TASK OBJECTIVE: Find the lines below holding the word "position" and copy each of them.

COLLECTED MATERIAL:
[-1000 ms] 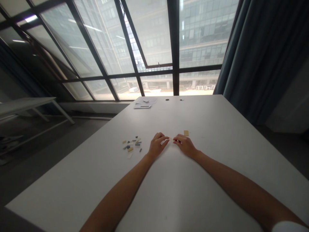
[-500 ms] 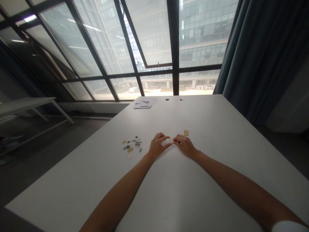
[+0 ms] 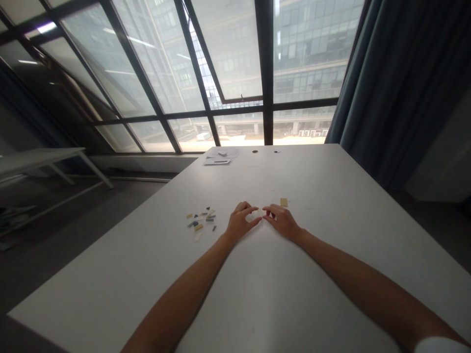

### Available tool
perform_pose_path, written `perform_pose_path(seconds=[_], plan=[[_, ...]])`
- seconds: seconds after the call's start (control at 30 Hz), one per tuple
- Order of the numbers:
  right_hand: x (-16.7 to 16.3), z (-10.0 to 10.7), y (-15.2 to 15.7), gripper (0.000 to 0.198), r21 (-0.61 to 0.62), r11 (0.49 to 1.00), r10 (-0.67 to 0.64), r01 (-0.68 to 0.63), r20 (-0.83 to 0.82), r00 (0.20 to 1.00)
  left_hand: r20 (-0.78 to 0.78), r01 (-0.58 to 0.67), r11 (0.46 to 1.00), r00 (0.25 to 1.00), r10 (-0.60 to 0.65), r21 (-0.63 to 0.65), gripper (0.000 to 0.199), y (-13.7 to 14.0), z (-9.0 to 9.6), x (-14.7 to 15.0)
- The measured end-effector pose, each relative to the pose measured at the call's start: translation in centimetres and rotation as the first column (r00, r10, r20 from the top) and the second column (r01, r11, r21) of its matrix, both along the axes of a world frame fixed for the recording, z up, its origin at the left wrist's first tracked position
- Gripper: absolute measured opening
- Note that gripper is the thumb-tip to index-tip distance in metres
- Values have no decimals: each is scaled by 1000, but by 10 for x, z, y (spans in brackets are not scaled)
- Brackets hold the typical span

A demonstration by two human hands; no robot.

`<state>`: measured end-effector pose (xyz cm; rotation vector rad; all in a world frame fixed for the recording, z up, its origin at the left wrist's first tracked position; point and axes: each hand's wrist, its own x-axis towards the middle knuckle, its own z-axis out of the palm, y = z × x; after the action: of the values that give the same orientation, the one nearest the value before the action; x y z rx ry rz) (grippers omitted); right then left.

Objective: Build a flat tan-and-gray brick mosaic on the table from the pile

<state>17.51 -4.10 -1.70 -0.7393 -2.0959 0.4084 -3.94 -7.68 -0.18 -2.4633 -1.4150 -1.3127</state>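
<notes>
My left hand [image 3: 241, 220] and my right hand [image 3: 281, 220] meet fingertip to fingertip just above the table. Pinched between them is a small whitish building-block piece [image 3: 260, 213], partly covered by the fingers and hard to make out against the white surface. Both hands are closed on it with thumb and fingers. Just beyond my right hand lies a flat tan studded plate [image 3: 283, 202]. To the left of my left hand several loose building-block pieces are spread out, among them a tan brick [image 3: 198, 227], a grey piece [image 3: 209, 220] and a whitish piece [image 3: 198, 236].
The white table [image 3: 235, 304] reaches toward tall windows. Papers [image 3: 217, 161] lie at its far left corner, near a dark round spot [image 3: 255, 151]. A dark blue curtain [image 3: 382, 98] hangs on the right. Another white table [image 3: 40, 159] stands at the left.
The fingers of my right hand have shifted slightly around the whitish piece. My left hand stays in place, and the loose pieces lie as before.
</notes>
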Motion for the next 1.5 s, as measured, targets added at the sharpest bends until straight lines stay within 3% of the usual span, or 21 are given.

YOUR SOLUTION:
- The measured end-effector pose, each relative to the pose measured at the call's start: translation in centimetres and rotation as the first column (r00, r10, r20 from the top) and the second column (r01, r11, r21) of its matrix, both along the axes of a world frame fixed for the recording, z up, its origin at the left wrist's first tracked position
`<state>`: measured end-effector pose (xyz cm; rotation vector rad; all in a world frame fixed for the recording, z up, its origin at the left wrist's first tracked position; point and axes: each hand's wrist, its own x-axis towards the middle knuckle, its own z-axis out of the palm, y = z × x; after the action: of the values that give the same orientation, the one nearest the value before the action; x y z rx ry rz) (grippers omitted); right then left.

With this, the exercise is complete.